--- Provided records ---
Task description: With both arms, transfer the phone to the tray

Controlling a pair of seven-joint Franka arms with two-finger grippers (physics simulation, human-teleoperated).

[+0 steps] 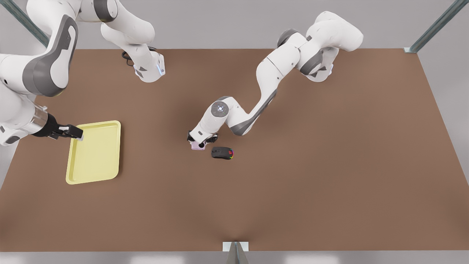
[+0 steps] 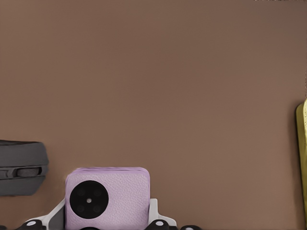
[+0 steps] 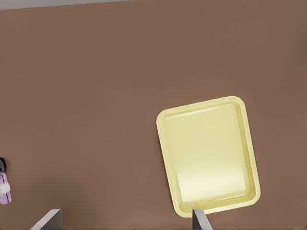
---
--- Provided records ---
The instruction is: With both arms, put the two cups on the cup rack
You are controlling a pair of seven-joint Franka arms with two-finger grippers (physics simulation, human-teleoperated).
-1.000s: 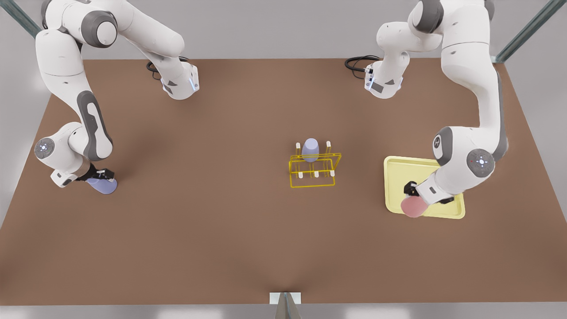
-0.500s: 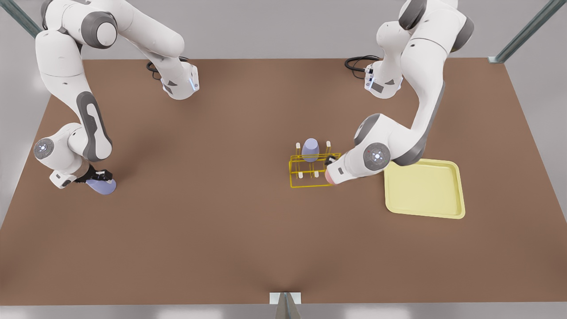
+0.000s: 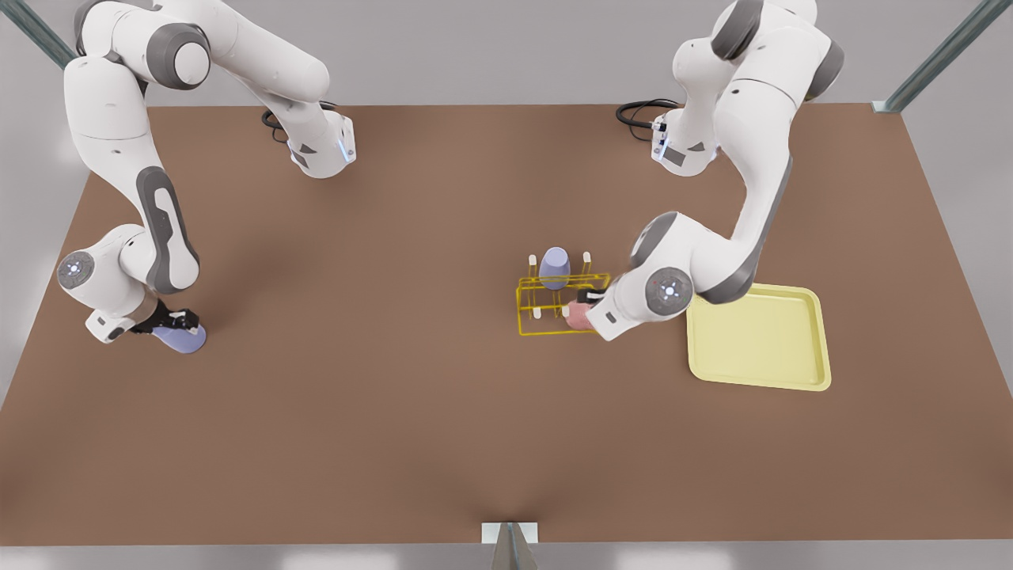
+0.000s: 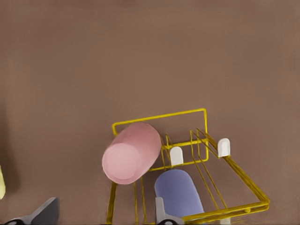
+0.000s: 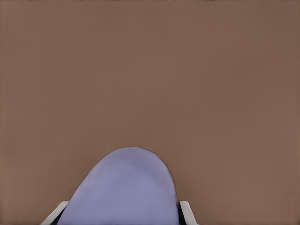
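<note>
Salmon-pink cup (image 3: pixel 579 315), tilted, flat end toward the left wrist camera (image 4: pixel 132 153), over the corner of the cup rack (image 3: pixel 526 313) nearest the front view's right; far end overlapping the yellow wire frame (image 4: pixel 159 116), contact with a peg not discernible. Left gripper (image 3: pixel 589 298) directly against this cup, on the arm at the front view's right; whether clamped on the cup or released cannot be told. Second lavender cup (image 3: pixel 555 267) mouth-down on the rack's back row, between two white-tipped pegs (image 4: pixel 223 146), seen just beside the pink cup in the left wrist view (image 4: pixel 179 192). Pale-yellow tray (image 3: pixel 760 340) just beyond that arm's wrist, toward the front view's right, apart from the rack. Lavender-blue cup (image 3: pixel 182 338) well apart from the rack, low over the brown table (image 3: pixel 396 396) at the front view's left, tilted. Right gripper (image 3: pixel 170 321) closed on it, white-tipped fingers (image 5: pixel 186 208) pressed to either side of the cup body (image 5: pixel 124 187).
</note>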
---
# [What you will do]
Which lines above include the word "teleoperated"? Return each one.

# [Answer to the exercise]
Controlling a pair of seven-joint Franka arms with two-finger grippers (physics simulation, human-teleoperated).
You are controlling a pair of seven-joint Franka arms with two-finger grippers (physics simulation, human-teleoperated).

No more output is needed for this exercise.